Task details: Going line by line through the material below, tally those that contain the word "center" and give the count by itself.

Supplied material:

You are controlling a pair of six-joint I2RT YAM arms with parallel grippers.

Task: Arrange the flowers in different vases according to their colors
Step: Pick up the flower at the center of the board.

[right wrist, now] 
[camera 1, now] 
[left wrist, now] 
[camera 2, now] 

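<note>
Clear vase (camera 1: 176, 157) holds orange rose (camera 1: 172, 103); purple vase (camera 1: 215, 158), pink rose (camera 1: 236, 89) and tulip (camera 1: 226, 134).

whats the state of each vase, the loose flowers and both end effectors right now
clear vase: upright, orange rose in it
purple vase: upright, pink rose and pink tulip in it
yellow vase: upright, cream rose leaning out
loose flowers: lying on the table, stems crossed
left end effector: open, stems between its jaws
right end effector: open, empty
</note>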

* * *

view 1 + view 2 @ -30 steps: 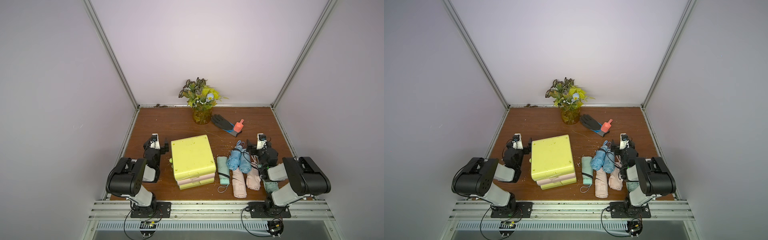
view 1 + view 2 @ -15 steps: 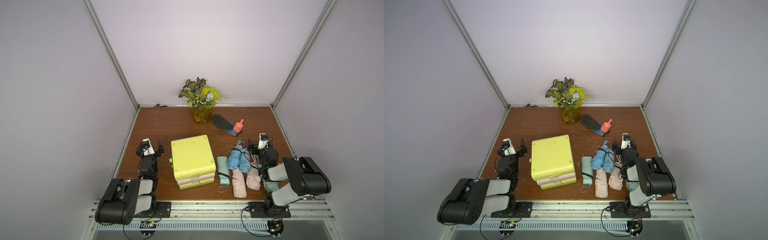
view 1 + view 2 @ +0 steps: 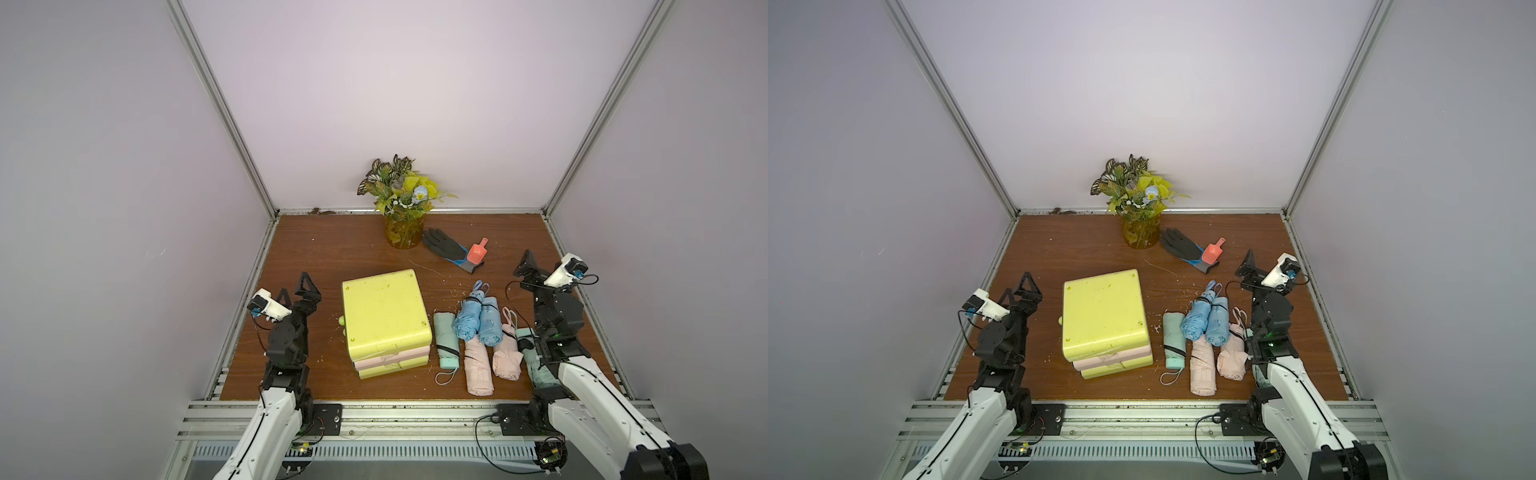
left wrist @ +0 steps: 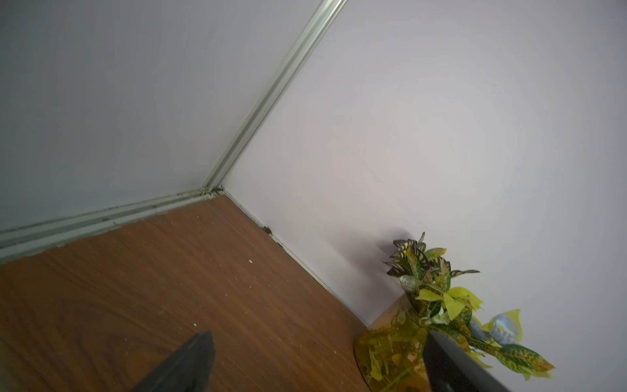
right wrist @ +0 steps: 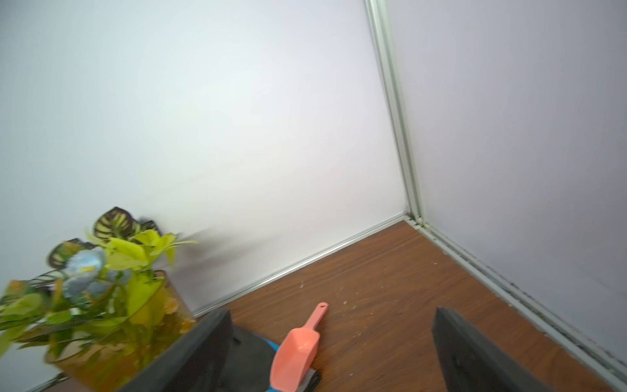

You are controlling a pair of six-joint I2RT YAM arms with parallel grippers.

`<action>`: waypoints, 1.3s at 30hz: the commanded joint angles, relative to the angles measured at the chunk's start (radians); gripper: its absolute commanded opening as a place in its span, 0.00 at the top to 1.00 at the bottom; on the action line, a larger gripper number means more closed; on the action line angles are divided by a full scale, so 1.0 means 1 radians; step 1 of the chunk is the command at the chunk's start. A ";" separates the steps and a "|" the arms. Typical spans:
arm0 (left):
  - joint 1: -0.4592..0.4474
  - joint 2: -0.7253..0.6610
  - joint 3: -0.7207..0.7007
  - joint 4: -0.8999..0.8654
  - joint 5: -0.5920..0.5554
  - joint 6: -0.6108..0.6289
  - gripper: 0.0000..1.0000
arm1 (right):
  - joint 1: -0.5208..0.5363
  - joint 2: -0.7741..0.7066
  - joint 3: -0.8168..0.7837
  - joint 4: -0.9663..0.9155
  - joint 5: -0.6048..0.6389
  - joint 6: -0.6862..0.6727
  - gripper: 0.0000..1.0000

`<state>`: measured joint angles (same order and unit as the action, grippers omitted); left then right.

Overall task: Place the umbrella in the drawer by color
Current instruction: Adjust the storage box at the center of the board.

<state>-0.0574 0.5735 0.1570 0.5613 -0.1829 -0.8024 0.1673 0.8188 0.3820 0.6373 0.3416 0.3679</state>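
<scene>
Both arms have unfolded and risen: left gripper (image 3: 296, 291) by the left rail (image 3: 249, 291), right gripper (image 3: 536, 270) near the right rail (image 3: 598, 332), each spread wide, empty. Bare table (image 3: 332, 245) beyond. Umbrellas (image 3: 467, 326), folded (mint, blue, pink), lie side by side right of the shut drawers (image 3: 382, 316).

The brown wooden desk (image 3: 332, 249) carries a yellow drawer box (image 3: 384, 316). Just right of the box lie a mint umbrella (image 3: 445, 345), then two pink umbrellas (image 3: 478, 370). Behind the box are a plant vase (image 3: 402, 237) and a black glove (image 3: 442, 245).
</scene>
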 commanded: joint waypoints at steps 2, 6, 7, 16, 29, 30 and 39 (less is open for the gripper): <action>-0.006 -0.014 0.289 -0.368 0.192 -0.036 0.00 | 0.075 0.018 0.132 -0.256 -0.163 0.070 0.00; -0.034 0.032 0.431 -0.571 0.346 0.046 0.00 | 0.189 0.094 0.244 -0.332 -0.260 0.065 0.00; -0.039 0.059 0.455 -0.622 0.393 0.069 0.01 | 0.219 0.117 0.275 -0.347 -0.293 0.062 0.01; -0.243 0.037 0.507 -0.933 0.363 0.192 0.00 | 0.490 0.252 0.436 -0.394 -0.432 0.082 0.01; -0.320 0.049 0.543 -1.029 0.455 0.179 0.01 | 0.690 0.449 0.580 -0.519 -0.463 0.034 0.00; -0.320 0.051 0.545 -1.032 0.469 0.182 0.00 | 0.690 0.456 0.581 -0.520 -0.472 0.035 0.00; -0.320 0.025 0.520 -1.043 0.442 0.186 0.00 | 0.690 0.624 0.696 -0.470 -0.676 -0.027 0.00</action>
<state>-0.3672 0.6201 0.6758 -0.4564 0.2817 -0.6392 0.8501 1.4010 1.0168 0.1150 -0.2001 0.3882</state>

Response to the task: 2